Particulate matter (PM10 and PM2.5 with a diameter less than 10 and 2.5 ㎛, respectively) can be absorbed by the human body and adversely affect human health. Although most of the PM monitoring are based on ground-based observations, they are limited to point-based measurement sites, which leads to uncertainty in PM estimation for regions without observation sites. It is possible to overcome their spatial limitation by using satellite data. In this study, we developed machine learning-based retrieval algorithm for ground-level PM10 and PM2.5 concentrations using aerosol parameters from Geostationary Ocean Color Imager (GOCI) satellite and various meteorological parameters from a numerical weather prediction model during January to December of 2019. Gradient Boosted Regression Trees (GBRT) and Light Gradient Boosting Machine (LightGBM) were used to estimate PM concentrations. The model performances were examined for two types of feature sets-all input parameters (Feature set 1) and a subset of input parameters without meteorological and land-cover parameters (Feature set 2).
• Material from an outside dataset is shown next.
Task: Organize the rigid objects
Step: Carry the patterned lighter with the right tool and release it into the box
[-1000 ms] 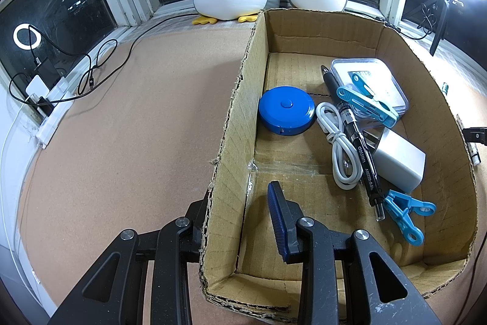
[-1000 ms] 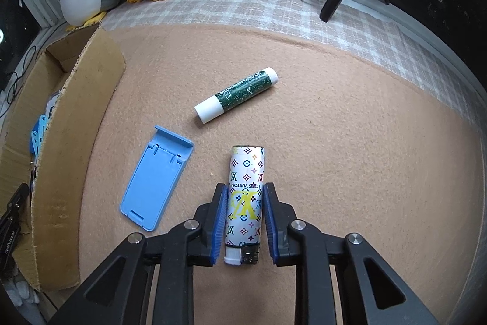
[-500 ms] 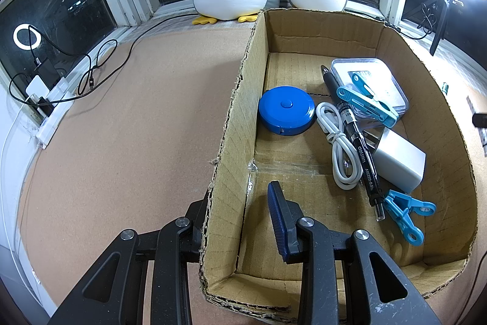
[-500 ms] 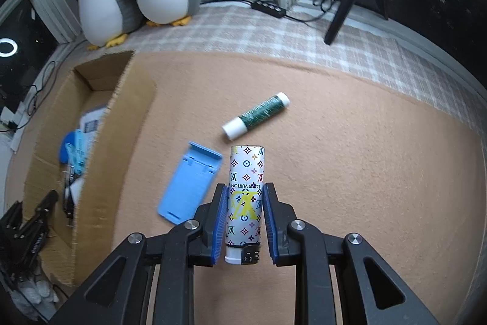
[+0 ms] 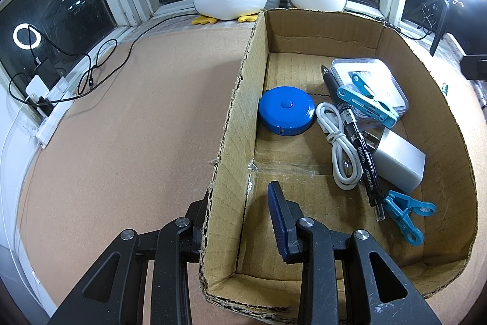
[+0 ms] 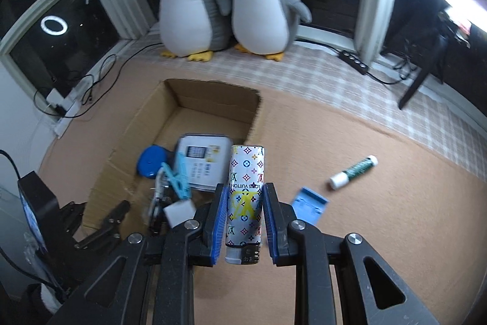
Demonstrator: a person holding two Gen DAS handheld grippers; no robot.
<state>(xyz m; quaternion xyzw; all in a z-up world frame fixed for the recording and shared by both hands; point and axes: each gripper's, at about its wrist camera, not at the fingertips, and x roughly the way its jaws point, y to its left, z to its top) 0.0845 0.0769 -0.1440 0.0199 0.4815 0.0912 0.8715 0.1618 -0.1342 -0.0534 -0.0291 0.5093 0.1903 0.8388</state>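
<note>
My right gripper [image 6: 245, 218] is shut on a white lighter [image 6: 246, 197] with a colourful monogram print and holds it in the air above the right wall of the cardboard box [image 6: 213, 99]. My left gripper [image 5: 240, 221] straddles the box's left wall [image 5: 234, 124], one finger outside and one inside, gripping the cardboard. Inside the box lie a blue tape measure [image 5: 286, 110], a white cable [image 5: 341, 148], a black pen [image 5: 356, 139], a white charger [image 5: 398, 162], blue clips [image 5: 404, 212] and a clear case [image 5: 368, 81]. A green glue stick [image 6: 353, 172] and a blue phone stand [image 6: 310, 204] lie on the mat.
Two plush penguins [image 6: 225, 8] stand on the window sill behind the box. Cables and a power strip [image 5: 51, 108] lie at the left edge of the brown mat [image 5: 121, 142]. A black tripod leg [image 6: 417, 81] stands at the right.
My right gripper has lifted the lighter off the mat and swung left towards the box. The left gripper has held still on the box wall.
</note>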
Both models showed higher accuracy (about 10 % higher in R2) by using the Feature set 1 than the Feature set 2. The GBRT model using Feature set 1 was chosen as the final model for further analysis(PM10: R2 = 0.82, nRMSE = 34.9 %, PM2.5: R2 = 0.75, nRMSE = 35.6 %). The spatial distribution of the seasonal and annual-averaged PM concentrations was similar with in-situ observations, except for the northeastern part of China with bright surface reflectance. Their spatial distribution and seasonal changes were well matched with in-situ measurements.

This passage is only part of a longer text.